At Edmond Town Hall, I meet the town’s historian, Daniel Cruson, author of various tomes that chronicle life in Newtown from its 1708 founding along the north-south axis of a ridge. Cruson’s grim task these days is to secure mementos, photographs, news clippings, and any object that will tell the story of the Sandy Hook tragedy for generations to come.
In a city vault, sit the incinerated remains of thousands of flowers, cards, and mementos left by mourners who came to town after the shooting. It took two trucks to remove the items that lined the main road for two miles into Sandy Hook. Hundreds of teddy bears and toys not ruined by weather were donated to children’s charities. Also stored are letters of condolence from all over the world, all of it kept in gratitude.
Forever marked by gun violence, this gentle town has had to deal with another level of infringement: conspiracy theorists spreading the rumor that the massacre never happened, that it was a hoax to disarm citizens.
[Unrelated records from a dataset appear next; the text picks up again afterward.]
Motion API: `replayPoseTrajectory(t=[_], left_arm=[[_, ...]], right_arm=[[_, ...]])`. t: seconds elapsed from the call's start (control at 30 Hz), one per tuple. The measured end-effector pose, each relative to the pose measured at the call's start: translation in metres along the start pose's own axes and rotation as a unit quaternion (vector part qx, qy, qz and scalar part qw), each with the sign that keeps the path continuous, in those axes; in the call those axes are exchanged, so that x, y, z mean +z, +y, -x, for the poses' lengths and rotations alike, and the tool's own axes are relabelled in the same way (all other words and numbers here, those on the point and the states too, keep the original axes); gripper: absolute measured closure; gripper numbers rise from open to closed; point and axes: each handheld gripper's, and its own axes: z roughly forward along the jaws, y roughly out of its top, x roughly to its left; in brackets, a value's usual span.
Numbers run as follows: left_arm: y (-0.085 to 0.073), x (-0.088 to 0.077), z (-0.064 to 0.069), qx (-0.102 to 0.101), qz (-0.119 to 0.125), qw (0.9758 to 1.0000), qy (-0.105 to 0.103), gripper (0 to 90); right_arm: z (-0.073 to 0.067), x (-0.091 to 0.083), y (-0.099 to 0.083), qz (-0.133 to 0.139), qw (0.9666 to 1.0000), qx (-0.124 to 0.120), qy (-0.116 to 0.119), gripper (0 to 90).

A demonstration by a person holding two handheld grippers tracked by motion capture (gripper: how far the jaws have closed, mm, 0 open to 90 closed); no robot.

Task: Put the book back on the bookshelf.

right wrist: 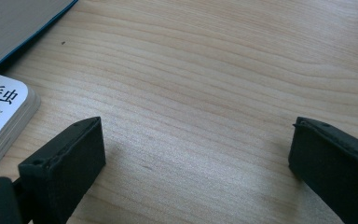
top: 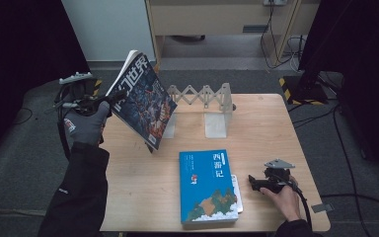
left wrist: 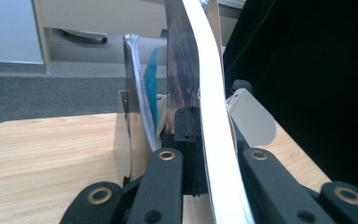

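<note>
My left gripper (top: 112, 97), in a gloved hand, is raised above the table's left side and shut on the edge of a dark-covered magazine (top: 143, 98), which hangs tilted in the air. In the left gripper view the black jaws pinch the magazine's white page edge (left wrist: 214, 140) and its dark cover (left wrist: 182, 70). A blue book (top: 208, 185) lies flat near the table's front edge. My right gripper (top: 254, 181) rests on the table just right of it, open, with bare wood between its jaws (right wrist: 196, 154).
A clear expanding book rack (top: 202, 103) stands at the back middle of the wooden table (top: 271, 128); one of its plates (left wrist: 254, 119) shows beyond the magazine. A small white book (right wrist: 0, 116) pokes out from under the blue book (right wrist: 14, 23). Cables run across the floor at the right.
</note>
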Motion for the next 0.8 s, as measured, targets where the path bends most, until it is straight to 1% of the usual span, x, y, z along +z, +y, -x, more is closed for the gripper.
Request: replayPoseTrajectory(t=[0.37,0.4,0.5,0.67,0.73,0.8], left_arm=[[-0.003,0.010,0.000,0.010,-0.012,0.9994,0.030,82.1],[-0.004,0.011,0.001,0.012,-0.011,0.9992,0.036,82.1],[-0.004,0.016,0.004,0.018,-0.015,0.9988,0.044,82.1],[-0.005,0.025,0.009,0.023,-0.018,0.9984,0.048,82.1],[-0.005,0.028,0.012,0.029,-0.018,0.9980,0.054,82.1],[-0.005,0.032,0.017,0.040,-0.019,0.9971,0.062,82.1]], right_arm=[[0.000,0.000,0.000,0.000,1.0000,0.000,0.000,3.9],[0.000,0.000,0.000,0.000,1.0000,0.000,0.000,3.9],[0.000,0.000,0.000,0.000,1.0000,0.000,0.001,3.8],[0.000,0.000,0.000,0.000,1.0000,0.000,0.001,3.8],[0.000,0.000,0.000,0.000,1.0000,0.000,0.001,3.8],[0.000,0.000,0.000,0.000,1.0000,0.000,0.001,3.8]])
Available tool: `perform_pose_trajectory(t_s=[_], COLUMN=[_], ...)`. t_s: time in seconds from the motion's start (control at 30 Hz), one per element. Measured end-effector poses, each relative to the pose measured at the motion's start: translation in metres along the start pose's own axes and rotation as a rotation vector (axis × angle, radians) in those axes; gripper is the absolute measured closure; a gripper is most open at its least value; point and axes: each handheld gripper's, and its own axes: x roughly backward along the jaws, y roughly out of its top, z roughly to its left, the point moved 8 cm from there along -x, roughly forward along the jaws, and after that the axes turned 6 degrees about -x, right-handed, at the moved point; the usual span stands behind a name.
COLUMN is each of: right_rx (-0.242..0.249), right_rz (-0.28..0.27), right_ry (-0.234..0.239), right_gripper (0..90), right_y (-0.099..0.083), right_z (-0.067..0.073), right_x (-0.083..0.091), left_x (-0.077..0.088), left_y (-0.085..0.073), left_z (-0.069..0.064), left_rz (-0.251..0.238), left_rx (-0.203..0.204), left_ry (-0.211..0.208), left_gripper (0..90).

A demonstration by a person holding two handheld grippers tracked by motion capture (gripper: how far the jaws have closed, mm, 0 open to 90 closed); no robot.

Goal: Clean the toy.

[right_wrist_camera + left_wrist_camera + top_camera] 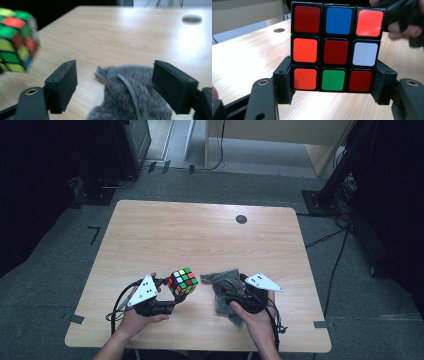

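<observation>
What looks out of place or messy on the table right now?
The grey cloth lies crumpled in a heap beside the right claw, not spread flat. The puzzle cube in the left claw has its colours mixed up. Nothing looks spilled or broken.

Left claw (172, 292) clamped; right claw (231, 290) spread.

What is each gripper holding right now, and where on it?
The left gripper clamps the cube by two opposite sides of its bottom layer. The right gripper holds nothing; its open jaws straddle the grey cloth.
</observation>
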Motion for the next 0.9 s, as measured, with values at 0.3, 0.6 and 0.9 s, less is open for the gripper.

One of these lunatics called the town’s funeral home, asked to speak to the funeral director, and in a serious but devious tone, asked: “I just want to know one thing: How did you fake it?”
That’s how much horror this town has endured.
And still, the spirit of healing prevails.
I walk out Edmond Hall to clear skies, and by the end of the night, when I leave the presentation by the architects at Newtown High School, I’ve witnessed the bravest community in America attempt to rebuild and rise above loss and grief.
For a moment, I feel like many here do: hopeful.
“This is a very special town,” Cruson had told me.
It is, and if the unspeakable happened here, it can happen anywhere. It is happening everywhere. We can and should move on from tragedy, but this nation cannot afford to forget the angels of Sandy Hook Elementary — children and educators who paid with their lives for our right to stockpile assault weapons in our homes.
When I wrote about the Newtown massacre the day it happened, I asked: How many more innocents have to die at the hands of a madman with a gun before we wake up, America?
Let us love our children more than our guns, I begged.
And as I stroll this lovely town, the plea rings ever stronger.